**Task:** In the entries below, find each line where the word "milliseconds" appears and give only the total count of such lines.

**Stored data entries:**
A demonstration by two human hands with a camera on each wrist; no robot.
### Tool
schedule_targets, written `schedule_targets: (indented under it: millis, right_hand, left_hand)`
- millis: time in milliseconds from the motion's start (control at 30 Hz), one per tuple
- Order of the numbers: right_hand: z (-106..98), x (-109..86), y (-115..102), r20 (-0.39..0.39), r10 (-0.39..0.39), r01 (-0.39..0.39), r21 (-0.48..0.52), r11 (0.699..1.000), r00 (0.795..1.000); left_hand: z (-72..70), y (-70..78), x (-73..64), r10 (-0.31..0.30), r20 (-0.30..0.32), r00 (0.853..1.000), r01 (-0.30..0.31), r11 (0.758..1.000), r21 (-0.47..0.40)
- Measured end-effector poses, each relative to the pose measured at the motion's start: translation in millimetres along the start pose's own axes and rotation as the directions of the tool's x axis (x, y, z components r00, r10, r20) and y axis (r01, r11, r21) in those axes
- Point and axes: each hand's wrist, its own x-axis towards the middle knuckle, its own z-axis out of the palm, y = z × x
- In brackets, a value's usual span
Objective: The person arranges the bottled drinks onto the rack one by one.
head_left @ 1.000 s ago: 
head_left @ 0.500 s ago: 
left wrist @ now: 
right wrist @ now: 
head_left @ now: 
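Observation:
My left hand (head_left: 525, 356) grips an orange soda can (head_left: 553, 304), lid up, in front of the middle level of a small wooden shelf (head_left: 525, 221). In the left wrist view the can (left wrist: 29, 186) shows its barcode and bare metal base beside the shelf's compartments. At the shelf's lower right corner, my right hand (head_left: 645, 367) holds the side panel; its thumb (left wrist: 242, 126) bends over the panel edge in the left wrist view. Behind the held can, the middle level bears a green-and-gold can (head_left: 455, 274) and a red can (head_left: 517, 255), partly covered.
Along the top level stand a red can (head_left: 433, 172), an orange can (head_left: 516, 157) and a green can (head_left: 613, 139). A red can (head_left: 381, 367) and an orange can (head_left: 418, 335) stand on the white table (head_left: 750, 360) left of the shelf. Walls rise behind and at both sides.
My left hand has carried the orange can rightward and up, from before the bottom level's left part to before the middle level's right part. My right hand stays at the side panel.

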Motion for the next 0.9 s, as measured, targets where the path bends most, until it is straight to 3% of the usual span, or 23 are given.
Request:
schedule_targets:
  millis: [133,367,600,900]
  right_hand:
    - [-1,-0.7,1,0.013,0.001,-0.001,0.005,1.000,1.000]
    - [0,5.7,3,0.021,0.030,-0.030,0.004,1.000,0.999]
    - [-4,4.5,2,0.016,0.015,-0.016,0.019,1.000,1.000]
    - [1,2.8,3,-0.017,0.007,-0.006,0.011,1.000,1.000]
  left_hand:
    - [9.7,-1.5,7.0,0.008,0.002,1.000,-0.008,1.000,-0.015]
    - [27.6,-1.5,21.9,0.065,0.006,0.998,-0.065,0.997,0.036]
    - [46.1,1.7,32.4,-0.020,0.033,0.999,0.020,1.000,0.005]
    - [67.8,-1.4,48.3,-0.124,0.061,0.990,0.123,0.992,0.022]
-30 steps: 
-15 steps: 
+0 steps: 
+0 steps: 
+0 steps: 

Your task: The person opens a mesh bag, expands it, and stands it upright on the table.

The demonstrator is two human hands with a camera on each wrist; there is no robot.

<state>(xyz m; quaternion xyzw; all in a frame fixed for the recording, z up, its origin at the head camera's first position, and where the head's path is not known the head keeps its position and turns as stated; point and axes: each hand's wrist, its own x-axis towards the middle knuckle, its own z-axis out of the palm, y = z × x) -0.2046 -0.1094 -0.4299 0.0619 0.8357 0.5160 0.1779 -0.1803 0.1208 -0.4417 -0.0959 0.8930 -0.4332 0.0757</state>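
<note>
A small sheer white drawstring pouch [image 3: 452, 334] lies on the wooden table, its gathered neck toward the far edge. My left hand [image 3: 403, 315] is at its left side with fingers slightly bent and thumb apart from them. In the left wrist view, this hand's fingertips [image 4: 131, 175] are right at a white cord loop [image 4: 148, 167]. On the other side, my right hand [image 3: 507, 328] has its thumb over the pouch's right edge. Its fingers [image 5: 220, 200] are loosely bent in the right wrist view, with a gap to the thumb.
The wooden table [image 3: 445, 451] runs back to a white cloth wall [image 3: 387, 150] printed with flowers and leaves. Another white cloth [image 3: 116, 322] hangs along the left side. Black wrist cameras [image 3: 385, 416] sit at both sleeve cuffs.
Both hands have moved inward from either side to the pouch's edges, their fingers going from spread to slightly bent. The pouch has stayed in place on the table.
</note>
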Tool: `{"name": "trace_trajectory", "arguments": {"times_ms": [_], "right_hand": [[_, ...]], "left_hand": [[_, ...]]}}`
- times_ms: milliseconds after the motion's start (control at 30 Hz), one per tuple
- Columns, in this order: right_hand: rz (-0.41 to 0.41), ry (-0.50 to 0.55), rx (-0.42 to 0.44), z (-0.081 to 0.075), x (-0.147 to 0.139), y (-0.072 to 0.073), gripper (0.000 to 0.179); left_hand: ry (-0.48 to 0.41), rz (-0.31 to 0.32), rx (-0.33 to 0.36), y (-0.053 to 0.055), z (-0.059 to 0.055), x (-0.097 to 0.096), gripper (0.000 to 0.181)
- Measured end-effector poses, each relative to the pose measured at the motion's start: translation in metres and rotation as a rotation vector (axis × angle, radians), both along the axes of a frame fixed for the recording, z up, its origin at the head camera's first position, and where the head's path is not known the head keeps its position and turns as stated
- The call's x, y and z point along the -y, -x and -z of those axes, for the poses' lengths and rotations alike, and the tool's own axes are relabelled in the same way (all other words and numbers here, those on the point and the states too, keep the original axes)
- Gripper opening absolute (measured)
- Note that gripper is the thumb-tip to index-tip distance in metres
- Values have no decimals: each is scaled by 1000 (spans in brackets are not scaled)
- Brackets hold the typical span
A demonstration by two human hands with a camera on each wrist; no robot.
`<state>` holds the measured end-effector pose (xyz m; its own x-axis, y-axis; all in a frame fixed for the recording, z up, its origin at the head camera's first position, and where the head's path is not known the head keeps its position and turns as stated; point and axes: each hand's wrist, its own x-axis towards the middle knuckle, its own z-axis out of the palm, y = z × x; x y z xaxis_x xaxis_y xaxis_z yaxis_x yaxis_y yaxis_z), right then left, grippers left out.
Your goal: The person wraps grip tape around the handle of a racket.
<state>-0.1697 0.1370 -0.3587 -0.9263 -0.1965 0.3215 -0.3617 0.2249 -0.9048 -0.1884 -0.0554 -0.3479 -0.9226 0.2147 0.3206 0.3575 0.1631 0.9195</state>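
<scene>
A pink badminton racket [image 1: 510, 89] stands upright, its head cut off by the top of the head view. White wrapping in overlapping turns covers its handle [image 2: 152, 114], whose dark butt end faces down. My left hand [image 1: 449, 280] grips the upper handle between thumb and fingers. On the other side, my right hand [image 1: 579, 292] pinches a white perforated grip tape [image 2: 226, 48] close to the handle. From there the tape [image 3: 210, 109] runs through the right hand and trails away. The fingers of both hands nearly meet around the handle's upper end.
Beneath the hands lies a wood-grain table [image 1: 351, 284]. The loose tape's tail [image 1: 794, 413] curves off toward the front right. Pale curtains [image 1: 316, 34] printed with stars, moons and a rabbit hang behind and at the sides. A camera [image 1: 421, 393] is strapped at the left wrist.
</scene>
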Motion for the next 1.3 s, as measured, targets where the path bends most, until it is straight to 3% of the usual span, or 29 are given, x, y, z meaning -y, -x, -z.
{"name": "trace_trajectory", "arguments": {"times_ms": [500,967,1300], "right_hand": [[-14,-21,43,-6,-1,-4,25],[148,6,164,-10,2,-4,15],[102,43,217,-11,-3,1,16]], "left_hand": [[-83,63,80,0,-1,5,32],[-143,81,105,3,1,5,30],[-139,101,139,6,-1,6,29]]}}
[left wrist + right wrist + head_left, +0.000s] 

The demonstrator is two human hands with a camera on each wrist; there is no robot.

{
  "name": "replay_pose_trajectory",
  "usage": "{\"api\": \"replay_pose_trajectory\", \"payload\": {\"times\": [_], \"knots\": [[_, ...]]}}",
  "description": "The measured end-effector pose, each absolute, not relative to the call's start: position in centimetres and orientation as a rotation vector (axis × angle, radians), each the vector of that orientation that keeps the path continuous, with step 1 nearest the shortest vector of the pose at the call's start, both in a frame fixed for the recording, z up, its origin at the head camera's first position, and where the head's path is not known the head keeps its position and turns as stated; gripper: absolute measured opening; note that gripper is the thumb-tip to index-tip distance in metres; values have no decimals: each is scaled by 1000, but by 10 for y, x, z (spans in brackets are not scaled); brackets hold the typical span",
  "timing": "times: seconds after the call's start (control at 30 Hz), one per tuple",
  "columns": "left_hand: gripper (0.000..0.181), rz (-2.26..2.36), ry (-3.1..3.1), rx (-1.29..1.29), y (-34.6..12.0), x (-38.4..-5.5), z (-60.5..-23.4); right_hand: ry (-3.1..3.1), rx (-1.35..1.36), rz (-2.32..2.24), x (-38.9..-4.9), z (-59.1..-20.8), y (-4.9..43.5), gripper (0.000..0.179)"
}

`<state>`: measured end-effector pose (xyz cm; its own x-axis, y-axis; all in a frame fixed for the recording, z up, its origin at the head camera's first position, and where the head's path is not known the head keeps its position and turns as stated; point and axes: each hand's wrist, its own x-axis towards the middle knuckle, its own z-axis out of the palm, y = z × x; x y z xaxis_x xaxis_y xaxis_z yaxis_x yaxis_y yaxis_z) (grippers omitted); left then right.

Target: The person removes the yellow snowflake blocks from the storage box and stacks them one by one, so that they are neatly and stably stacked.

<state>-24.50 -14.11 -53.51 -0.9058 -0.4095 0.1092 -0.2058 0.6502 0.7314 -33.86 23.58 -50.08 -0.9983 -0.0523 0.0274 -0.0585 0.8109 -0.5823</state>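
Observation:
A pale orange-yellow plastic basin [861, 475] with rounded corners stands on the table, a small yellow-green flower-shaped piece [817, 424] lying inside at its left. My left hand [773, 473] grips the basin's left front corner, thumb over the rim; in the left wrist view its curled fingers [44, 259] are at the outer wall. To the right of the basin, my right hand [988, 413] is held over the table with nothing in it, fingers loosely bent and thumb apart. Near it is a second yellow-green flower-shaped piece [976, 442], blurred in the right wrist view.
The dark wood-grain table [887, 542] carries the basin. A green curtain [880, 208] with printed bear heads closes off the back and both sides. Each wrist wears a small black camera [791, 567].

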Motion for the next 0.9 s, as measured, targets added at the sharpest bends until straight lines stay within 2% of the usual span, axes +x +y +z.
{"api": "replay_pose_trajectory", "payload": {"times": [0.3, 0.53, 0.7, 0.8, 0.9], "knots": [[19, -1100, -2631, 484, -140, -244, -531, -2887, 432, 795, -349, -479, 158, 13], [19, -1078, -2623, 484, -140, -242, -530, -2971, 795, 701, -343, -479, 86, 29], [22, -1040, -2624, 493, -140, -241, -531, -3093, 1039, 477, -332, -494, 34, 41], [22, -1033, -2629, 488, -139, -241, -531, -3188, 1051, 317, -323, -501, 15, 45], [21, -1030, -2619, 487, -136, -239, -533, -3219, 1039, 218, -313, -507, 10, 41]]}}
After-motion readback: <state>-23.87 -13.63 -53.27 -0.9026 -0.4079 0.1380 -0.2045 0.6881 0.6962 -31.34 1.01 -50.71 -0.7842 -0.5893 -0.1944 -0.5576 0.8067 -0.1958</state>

**Response for this exercise:** 2